= Beginning of Section =

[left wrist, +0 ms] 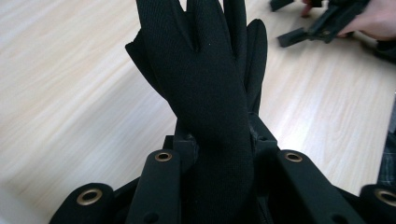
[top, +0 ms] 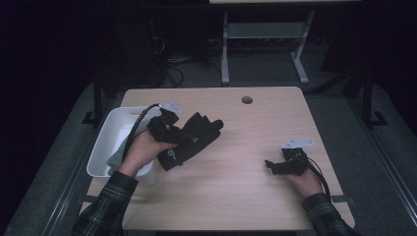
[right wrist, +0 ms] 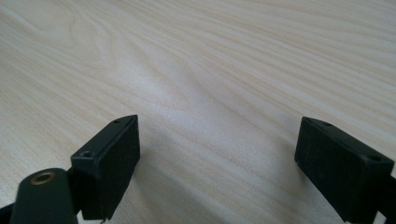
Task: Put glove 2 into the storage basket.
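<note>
Gripping a black knit fabric glove (left wrist: 205,88), left gripper (top: 183,136) has jaws pinched on the cuff end, so the glove's fingers stick out past the jaw tips, over the left part of the light wooden desk (top: 246,147), just beside a white plastic bin (top: 105,147) at the desk's left edge. Right gripper (top: 269,165) rests near the desk's right edge, jaws spread wide with nothing between them, well apart from the glove.

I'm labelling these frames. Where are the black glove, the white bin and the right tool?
Black glove (left wrist: 205,84), left gripper view, on its palm.
White bin (top: 101,147), high view, on its left wall.
Right tool (right wrist: 217,163), right gripper view, midway between its open jaws.
</note>
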Tool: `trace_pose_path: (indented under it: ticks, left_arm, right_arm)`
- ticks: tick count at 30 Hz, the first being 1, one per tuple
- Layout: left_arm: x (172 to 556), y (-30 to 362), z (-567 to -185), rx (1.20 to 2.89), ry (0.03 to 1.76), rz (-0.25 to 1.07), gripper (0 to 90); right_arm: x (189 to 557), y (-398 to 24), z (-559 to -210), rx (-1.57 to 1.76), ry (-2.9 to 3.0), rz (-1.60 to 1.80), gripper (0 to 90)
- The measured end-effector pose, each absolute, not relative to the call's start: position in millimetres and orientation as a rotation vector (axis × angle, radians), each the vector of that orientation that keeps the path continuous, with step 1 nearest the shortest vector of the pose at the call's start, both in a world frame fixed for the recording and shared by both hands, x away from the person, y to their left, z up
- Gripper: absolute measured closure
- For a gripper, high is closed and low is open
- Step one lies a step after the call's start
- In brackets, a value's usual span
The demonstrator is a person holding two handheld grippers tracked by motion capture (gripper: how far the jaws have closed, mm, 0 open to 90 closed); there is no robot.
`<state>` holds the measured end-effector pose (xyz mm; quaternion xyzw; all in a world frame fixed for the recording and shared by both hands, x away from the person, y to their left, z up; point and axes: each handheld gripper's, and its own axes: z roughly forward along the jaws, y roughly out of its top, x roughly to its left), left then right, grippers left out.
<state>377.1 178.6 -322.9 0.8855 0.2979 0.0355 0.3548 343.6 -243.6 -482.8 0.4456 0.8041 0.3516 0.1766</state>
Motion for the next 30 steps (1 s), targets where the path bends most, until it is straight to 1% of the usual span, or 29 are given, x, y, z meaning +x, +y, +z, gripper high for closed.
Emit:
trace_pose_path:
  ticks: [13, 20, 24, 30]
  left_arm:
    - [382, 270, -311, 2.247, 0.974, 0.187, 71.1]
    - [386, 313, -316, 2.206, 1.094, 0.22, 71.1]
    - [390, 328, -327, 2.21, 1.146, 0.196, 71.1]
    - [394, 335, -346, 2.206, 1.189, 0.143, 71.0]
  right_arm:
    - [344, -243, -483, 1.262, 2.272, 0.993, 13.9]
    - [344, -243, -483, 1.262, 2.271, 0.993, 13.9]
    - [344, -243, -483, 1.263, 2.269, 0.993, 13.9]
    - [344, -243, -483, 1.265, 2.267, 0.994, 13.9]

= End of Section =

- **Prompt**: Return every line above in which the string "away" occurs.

- **Result of the task**:
- The measured end-effector pose, each absolute, not relative to the call's start: position in millimetres and orientation as a rotation vector (axis × angle, radians), each the vector of that orientation that keeps the path continuous, with step 1 nearest the shortest vector of the pose at the call's start, both in a world frame fixed for the recording and shared by both hands, x away from the person, y to their left, z up
`<state>` holds the measured end-effector pose (xyz mm; quaternion xyzw; all in a world frame fixed for the recording and shared by both hands, x away from the person, y to their left, z up; point and axes: each handheld gripper's, and its own axes: z roughly forward along the jaws, y roughly out of its top, x roughly to its left), left then right, grippers left out.

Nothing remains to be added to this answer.